Side hustles are an increasingly popular way to make a few extra bucks, but as the gig economy grows, so does the taxman’s reach.

A letter sent by the Australian Taxation Office and viewed by nine.com.au reveals the extent to which authorities are cracking down on unreported income from side gigs.

The letter, which nine.com.au understands was sent to a pet-sitter registered on an online platform, warned them the ATO’s “records indicate that you’ve earned income from the sharing economy during the 2026 financial year. This means you may need to declare this income in your tax return.”

The ATO’s listed examples of “sharing economy” income sources included ride-sharing, accommodation-sharing, freelance work, renting out assets, and online content creation - but the list is by no means all-encompassing.
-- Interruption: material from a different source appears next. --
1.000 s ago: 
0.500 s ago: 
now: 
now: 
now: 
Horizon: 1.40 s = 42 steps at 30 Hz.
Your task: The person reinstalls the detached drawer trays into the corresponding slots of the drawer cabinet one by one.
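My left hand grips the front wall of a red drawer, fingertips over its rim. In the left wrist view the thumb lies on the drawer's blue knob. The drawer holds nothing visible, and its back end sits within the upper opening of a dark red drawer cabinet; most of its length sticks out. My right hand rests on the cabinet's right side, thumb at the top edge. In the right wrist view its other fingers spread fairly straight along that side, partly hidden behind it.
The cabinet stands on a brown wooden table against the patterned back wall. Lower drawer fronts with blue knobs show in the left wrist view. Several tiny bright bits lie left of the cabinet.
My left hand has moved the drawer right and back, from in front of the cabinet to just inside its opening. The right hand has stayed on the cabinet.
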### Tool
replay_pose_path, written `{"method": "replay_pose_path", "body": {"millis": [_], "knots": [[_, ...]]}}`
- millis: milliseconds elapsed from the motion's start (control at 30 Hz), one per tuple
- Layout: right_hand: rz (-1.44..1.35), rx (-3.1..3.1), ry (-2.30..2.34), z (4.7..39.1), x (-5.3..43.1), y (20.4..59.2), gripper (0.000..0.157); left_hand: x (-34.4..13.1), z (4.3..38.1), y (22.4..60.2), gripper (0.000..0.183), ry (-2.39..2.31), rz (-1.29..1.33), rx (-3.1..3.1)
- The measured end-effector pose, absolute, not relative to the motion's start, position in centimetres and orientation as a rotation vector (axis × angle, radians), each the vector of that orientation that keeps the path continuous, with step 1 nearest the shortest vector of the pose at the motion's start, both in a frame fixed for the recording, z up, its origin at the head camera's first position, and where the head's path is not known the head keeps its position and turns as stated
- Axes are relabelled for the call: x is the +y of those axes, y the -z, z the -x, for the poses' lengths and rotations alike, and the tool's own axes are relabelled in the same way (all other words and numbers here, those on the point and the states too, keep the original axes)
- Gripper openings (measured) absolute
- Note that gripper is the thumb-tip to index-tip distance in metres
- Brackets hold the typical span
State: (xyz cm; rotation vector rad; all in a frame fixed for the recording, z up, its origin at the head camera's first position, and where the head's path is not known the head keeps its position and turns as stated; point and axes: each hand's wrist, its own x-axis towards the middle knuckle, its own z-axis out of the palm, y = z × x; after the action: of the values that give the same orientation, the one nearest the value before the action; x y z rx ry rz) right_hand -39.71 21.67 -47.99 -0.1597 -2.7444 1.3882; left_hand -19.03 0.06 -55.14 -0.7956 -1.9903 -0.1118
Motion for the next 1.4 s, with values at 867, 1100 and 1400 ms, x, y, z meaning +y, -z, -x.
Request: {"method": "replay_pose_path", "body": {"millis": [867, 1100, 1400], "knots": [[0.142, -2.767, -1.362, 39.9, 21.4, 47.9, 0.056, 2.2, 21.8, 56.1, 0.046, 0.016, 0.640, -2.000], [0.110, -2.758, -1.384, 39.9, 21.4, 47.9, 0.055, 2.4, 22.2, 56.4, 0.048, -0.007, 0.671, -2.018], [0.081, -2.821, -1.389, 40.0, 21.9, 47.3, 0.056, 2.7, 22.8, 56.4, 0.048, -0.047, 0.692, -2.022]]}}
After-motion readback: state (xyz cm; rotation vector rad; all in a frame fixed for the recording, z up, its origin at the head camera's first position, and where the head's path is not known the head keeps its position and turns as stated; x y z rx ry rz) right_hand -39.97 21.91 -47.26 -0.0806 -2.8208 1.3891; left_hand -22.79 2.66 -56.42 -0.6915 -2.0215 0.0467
“Income you earn through the sharing economy is generally assessable and must be declared in your tax return, even if: you earn the income part time, casually or irregularly; you do not have an Australian business number (ABN); no tax was withheld from the payments you received,” the letter reads.

“Sharing economy platforms provide us with information about income earned through their services. This information does not automatically pre fill your tax return, so you must ensure you manually include all sharing economy income when you lodge.”

The ATO also warned that “penalties or interest” may be levied on an incomplete tax return.

Experts say this sort of thing isn’t a one-off, and that the ATO is growing increasingly knowledgeable about tracking side hustles.

Tax expert and author Adrian Raftery said people needed to accept the tax office had “some awareness” of how individuals’ various income streams.

Platforms like Airbnb, Uber, and even eBay all worked with the ATO to stay above board.

“The key thing is disclosure,” Raftery said.

He said people needed to claim tax breaks “proportionally” - for example, somebody renting out a single room for part of the year could not claim expenses for the rest of the private dwelling as work-related.

H&R Block Australia tax communications director Mark Chapman said Australians needed to understand most income from sourced like side hustles and cryptocurrency was taxable - “even if it feels informal”.

“A major mistake is assuming that ‘small’ or cash-based income doesn’t need to be declared,” Chapman said.

“The ATO’s data-matching capabilities are increasingly sophisticated, particularly with crypto exchanges and digital platforms.”

However, he said, people could claim expenses directly related to their side gig, such as for equipment, software, internet costs, or part of a phone bill.

Cryptocurrency trading might be the relatively new kid on the block when it comes to earning on the side, but Raftery and Chapman both said the ATO was placing increasing emphasis on tracking that income too.

“It doesn’t matter if it’s a $1 gain or a $1 loss, they get a report,” Raftery said.

Even changing cryptocurrencies, such as from Lithium to Bitcoin, could trigger capital gains tax if a profit is made - similar, Raftery said, to trading shares.

“If you’re trading frequently, the ATO may treat you as a business, meaning income tax rules apply instead,” Chapman said.

“Another common error is misunderstanding crypto tax events - many people don’t realise that swapping one cryptocurrency for another is taxable. Poor record-keeping is also a big issue, especially for people who have used multiple wallets or exchanges over time.”

He said keeping detailed records was critical for crypto investors, including dates, Australian dollar values, transaction types, and wallet addresses.

“Using tracking software can make a big difference. Without good records, people often either overpay tax or risk getting it wrong,” he said.